When it comes to retaining employees, you have a lot of variables to consider. Some are motivated solely by financial incentives, while others need opportunities to learn new things and fulfill their potential. Because losing valuable employees hurts the bottom line, employee retention is one of the biggest challenges facing HR professionals today. Here are several ways to work on retaining employees even if your budget is limited.
In some cases, retaining employees may be as simple as giving them a sense of ownership. Workers are more likely to stay with a company if they feel their jobs have a direct impact on the organization's success. These employees are also more likely to support efforts for improvement, keep an open mind when you are introducing new ideas and accept organizational change. To instill a sense of ownership in employees, let them know how their work directly affects the success of colleagues and customers.

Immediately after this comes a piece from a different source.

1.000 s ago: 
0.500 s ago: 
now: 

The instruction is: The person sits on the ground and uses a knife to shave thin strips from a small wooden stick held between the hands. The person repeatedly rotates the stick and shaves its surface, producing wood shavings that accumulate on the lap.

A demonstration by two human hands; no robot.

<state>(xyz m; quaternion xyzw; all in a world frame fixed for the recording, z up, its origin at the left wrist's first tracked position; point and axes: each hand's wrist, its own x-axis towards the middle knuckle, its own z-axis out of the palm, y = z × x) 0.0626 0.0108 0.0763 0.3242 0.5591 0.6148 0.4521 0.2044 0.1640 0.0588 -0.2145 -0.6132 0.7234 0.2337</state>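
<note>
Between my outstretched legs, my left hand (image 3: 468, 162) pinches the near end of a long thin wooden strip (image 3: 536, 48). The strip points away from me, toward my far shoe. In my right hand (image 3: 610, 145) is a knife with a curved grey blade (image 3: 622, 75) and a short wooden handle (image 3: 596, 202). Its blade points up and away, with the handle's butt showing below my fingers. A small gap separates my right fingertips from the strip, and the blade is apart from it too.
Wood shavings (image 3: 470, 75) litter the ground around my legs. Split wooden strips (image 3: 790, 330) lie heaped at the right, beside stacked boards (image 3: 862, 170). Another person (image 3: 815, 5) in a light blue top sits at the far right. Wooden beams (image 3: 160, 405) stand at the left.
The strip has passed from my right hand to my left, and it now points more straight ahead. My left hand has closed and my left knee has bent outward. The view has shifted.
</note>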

Offering more money or better benefits isn't always the best way to retain a valuable employee. This is especially true if the employee is motivated by intrinsic factors such as engaging in challenging work or overcoming professional obstacles. Retaining these employees is best accomplished by using the FLAME method — feedback, lots of skills, autonomy, mine and effect on others — in your workplace. Using this method, you attempt to retain employees by offering plenty of feedback, permitting workers to use a variety of skills, giving employees as much autonomy as possible, allowing workers to own their tasks and showing employees their effect on other people.
Offering inexpensive perks may also help you with retaining employees. In some cases, it's not the dollar value of the incentive that motivates employees to stay with a company. It's making employees feel they are valued. Something as simple as buying lunch on Mondays or having a company barbecue every summer helps you show employees they matter to your company. If you use this tactic, be sure to survey employees to find out what they really want. You won't inspire loyalty by having a company barbecue if what your employees really want is the opportunity to leave early on Fridays.
Another key to retaining employees is offering opportunities for growth. Skilled employees aren't likely to stay with your company very long if they believe there are better opportunities elsewhere. Address this issue by creating a management training program or offering employee development opportunities on a regular basis. These initiatives may cost money at first, but your company is sure to reap the rewards in the long run by retaining valuable employees and using their new skills to benefit the bottom line.
If employee retention is one of your greatest challenges, start by surveying employees to find out what they really want. Then, develop new programs or implement new policies to motivate and inspire your best workers. Retaining employees is never easy, but it is possible with the right tactics.